# Instructions to follow
Every line below needs to be transcribed without alteration, and no image may be carried over.
================================
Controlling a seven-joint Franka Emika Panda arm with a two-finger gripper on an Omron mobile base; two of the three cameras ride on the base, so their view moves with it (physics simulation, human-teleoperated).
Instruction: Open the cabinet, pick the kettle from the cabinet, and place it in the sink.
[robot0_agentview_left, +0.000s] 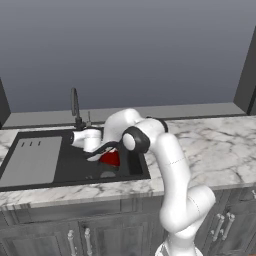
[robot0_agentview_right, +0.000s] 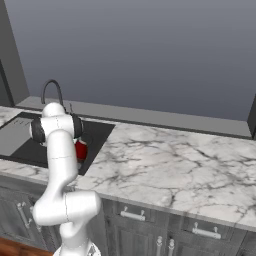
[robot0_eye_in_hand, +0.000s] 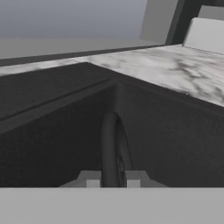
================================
# Problem solution
Controlling a seven-joint Franka Emika Panda arm with a two-finger gripper on an Omron mobile base; two of the three cameras ride on the base, so their view moves with it (physics simulation, human-teleoperated).
Instruction: Open the cabinet, pick the kettle from the cabinet, and place it in the sink.
[robot0_agentview_left, +0.000s] 
[robot0_agentview_right, +0.000s] 
[robot0_eye_in_hand, +0.000s] 

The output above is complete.